=== Section Start ===

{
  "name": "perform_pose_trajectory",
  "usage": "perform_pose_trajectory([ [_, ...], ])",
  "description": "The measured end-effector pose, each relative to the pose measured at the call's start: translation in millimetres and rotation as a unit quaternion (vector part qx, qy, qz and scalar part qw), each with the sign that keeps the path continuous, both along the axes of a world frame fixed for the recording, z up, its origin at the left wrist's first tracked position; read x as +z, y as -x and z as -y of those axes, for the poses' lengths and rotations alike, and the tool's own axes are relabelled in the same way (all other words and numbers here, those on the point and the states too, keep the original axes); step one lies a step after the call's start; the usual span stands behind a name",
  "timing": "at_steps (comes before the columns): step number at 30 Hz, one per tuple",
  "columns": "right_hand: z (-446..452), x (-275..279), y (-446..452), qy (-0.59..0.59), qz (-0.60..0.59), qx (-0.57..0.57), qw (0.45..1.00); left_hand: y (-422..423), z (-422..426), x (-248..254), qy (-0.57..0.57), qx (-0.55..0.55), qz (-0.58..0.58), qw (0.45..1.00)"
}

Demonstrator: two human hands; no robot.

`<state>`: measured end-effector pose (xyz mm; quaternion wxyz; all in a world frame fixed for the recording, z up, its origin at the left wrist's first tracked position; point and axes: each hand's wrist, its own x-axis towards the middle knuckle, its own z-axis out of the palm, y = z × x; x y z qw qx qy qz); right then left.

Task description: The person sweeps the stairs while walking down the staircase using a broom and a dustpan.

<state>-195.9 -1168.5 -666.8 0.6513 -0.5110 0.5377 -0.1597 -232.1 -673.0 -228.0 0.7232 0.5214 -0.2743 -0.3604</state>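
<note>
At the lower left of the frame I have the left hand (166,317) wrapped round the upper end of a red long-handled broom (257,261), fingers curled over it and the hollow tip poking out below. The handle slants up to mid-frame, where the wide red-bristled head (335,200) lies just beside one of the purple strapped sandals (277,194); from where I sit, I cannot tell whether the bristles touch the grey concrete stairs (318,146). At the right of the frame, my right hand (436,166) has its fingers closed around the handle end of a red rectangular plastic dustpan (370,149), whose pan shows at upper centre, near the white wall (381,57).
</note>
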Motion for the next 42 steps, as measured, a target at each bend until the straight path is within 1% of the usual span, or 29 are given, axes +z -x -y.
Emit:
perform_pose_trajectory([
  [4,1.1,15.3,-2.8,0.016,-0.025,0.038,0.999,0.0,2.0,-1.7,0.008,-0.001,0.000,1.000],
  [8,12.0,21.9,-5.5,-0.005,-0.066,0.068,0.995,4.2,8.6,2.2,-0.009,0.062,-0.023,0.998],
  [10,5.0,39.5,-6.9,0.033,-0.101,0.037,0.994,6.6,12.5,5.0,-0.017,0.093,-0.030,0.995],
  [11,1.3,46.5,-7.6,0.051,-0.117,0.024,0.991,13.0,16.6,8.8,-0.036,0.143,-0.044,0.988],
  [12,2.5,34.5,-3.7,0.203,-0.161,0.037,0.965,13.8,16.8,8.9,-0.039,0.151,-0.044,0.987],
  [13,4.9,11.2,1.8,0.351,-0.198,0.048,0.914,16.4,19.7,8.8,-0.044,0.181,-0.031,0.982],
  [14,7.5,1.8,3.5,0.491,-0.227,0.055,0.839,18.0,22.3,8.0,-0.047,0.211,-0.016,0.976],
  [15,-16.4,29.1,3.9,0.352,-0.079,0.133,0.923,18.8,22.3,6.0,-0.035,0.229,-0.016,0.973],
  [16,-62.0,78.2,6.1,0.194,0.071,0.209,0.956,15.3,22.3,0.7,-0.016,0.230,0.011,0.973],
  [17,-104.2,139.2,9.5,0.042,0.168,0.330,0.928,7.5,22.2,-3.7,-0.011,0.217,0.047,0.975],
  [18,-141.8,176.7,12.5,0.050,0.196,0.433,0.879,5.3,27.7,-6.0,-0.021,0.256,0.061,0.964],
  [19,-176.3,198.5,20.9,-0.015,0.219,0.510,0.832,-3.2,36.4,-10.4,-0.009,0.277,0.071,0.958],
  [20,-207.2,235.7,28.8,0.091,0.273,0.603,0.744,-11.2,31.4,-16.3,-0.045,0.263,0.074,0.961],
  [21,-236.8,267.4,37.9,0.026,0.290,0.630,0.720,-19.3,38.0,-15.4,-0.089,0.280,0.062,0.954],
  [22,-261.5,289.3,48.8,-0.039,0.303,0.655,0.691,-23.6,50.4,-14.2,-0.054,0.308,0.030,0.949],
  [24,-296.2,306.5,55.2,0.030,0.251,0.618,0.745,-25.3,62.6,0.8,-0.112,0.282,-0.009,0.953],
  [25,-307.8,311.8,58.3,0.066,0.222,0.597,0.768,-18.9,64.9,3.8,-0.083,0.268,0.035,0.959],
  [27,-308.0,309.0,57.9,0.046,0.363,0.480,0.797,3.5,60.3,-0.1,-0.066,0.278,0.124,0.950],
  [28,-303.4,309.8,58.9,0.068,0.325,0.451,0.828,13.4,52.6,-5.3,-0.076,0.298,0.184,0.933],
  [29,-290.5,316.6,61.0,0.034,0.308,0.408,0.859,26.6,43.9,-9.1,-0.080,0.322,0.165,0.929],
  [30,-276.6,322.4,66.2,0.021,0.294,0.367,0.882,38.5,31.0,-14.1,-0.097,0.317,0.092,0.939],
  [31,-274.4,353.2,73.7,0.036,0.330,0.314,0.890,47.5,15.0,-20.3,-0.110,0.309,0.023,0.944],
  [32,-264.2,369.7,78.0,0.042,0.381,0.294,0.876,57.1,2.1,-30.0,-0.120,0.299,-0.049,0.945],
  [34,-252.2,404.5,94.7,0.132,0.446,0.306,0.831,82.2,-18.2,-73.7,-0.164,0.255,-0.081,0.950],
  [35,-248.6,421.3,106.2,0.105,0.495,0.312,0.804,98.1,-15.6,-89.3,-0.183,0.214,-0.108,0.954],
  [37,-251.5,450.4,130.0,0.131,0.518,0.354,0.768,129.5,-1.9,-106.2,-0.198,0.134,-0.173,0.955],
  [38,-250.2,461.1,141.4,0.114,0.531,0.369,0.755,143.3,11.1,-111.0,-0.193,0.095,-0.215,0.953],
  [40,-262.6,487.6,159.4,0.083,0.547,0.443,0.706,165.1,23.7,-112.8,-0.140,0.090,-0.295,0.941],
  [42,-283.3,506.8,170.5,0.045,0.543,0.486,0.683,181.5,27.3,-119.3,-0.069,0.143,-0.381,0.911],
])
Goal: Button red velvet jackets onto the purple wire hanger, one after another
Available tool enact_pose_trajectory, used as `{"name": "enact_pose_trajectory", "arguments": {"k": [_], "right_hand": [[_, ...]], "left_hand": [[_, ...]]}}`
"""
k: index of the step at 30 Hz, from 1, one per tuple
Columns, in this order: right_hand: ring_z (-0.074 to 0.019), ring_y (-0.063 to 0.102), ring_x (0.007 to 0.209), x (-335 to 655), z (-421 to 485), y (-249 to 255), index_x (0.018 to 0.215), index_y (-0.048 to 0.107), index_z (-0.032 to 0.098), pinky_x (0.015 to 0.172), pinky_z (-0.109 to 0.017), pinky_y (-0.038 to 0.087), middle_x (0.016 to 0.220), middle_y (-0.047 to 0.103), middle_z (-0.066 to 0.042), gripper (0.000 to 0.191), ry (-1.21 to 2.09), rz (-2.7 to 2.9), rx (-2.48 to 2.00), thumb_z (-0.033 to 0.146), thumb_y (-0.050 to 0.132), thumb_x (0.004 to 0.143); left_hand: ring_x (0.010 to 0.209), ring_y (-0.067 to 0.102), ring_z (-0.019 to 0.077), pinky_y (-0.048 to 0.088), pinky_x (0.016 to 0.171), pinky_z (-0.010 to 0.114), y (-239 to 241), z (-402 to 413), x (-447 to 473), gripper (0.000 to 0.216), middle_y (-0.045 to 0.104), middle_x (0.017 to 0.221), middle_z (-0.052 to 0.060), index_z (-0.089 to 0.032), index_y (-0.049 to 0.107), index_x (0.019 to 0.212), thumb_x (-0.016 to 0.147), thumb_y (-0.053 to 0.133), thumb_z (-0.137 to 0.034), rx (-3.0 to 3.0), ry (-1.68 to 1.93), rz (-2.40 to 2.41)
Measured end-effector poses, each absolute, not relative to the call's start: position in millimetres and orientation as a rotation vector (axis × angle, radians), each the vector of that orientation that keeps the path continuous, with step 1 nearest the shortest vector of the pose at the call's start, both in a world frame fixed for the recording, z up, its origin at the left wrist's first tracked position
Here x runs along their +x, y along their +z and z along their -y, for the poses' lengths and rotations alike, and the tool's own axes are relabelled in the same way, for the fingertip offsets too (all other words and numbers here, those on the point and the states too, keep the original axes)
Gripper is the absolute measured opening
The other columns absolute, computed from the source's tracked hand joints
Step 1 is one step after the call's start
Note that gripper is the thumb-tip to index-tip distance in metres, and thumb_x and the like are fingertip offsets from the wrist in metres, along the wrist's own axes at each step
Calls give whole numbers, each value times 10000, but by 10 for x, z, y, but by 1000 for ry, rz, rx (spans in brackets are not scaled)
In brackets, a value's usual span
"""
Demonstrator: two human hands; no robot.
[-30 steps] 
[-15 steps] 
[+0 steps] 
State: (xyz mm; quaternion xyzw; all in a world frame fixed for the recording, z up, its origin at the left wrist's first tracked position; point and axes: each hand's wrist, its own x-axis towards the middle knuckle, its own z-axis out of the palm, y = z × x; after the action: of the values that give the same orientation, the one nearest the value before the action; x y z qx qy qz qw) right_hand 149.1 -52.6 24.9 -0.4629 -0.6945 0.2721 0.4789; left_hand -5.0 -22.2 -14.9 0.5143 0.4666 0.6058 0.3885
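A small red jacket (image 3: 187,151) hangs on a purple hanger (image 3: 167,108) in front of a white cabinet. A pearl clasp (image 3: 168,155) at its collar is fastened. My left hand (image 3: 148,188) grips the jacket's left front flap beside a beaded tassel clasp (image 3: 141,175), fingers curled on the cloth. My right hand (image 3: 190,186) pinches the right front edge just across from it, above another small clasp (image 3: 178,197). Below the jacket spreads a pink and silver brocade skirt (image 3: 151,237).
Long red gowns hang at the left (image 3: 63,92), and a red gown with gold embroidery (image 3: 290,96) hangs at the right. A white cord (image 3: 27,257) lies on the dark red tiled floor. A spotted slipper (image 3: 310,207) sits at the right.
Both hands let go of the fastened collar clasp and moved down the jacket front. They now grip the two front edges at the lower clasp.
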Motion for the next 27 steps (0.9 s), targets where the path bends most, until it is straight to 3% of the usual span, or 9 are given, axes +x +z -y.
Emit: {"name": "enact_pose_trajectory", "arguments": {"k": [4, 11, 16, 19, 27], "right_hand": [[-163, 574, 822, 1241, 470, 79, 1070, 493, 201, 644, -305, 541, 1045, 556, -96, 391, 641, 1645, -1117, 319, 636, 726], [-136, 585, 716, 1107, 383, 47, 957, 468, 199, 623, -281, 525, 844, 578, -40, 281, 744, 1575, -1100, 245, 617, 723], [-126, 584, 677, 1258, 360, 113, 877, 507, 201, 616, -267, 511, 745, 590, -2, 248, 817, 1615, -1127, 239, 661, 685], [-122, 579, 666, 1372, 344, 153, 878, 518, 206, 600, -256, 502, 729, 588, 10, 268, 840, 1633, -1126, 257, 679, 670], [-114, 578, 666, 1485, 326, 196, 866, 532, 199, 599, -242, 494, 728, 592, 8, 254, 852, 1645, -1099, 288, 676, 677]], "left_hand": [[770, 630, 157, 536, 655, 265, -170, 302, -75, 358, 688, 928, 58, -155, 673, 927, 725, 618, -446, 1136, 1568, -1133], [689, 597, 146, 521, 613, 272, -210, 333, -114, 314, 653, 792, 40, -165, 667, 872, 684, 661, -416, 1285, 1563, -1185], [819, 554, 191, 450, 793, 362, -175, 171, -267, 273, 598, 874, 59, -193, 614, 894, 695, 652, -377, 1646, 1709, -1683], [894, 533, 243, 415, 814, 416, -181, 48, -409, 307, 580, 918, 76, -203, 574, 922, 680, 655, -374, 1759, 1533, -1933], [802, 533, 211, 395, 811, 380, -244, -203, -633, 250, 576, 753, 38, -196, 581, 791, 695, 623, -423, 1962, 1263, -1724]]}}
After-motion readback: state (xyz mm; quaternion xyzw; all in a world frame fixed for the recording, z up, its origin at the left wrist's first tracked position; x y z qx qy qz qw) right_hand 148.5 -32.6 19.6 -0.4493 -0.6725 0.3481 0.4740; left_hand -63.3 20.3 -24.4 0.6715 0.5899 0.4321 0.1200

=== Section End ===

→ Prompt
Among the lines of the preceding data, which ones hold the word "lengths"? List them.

→ Problem solution
  "description": "The measured end-effector pose, each relative to the pose measured at the call's start: translation in millimetres and rotation as a unit quaternion (vector part qx, qy, qz and scalar part qw), each with the sign that keeps the path continuous, both along the axes of a world frame fixed for the recording, z up, its origin at the left wrist's first tracked position; read x as +z, y as -x and z as -y of those axes, for the poses' lengths and rotations alike, and the tool's own axes are relabelled in the same way (all other words and numbers here, those on the point and the states too, keep the original axes); step one lies a step after the call's start; the usual span stands behind a name",
Here x runs along their +x, y along their +z and z along their -y, for the poses' lengths and rotations alike, and the tool's own axes are relabelled in the same way, for the fingertip offsets too (all other words and numbers here, those on the point and the states too, keep the original axes)

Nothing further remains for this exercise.